Recorded data:
+++

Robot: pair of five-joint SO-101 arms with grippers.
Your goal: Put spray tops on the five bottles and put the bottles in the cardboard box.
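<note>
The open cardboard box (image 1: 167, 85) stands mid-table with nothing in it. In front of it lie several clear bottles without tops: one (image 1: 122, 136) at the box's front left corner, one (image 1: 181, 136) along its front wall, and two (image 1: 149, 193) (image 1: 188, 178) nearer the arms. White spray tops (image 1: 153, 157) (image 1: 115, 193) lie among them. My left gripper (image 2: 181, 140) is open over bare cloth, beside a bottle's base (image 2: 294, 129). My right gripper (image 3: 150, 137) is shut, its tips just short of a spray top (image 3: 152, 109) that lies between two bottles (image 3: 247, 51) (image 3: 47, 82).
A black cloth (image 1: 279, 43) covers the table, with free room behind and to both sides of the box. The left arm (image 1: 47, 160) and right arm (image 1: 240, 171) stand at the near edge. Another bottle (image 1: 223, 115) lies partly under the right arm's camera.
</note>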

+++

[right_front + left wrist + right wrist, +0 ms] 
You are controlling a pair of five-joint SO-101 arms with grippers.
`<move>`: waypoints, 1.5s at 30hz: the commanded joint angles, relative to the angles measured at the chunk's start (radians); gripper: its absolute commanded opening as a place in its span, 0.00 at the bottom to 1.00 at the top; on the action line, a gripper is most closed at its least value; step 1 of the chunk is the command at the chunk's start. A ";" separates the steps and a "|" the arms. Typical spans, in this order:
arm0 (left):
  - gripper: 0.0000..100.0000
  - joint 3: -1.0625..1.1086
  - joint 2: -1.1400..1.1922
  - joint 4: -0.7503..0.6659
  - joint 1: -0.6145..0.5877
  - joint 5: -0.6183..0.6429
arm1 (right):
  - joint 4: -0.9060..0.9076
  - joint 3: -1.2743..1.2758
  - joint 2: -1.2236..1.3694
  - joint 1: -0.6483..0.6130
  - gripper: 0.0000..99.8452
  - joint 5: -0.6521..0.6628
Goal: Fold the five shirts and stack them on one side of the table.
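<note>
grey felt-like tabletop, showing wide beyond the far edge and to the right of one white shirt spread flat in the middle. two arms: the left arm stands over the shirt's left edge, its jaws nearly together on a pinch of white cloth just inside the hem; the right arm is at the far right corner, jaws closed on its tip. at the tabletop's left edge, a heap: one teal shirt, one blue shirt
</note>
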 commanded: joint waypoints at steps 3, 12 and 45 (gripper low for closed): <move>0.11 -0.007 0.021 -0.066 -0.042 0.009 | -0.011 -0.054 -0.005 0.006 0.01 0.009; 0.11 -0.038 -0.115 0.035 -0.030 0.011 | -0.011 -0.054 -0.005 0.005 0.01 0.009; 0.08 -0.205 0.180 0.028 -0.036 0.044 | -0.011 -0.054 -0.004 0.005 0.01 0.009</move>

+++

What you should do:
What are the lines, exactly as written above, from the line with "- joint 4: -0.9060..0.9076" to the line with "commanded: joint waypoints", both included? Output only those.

Task solution:
  - joint 4: -0.9060..0.9076
  - joint 3: -1.2743..1.2758
  - joint 2: -1.2236..1.3694
  - joint 1: -0.6483..0.6130
  - gripper: 0.0000..99.8452
  - joint 5: -0.6521..0.6628
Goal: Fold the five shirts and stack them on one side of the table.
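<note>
grey felt-like tabletop, showing wide beyond the far edge and to the right of one white shirt spread flat in the middle. two arms: the left arm stands over the shirt's left edge, its jaws nearly together on a pinch of white cloth just inside the hem; the right arm is at the far right corner, jaws closed on its tip. at the tabletop's left edge, a heap: one teal shirt, one blue shirt
</note>
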 commanded: joint waypoints at steps 3, 12 and 45 (gripper low for closed): <move>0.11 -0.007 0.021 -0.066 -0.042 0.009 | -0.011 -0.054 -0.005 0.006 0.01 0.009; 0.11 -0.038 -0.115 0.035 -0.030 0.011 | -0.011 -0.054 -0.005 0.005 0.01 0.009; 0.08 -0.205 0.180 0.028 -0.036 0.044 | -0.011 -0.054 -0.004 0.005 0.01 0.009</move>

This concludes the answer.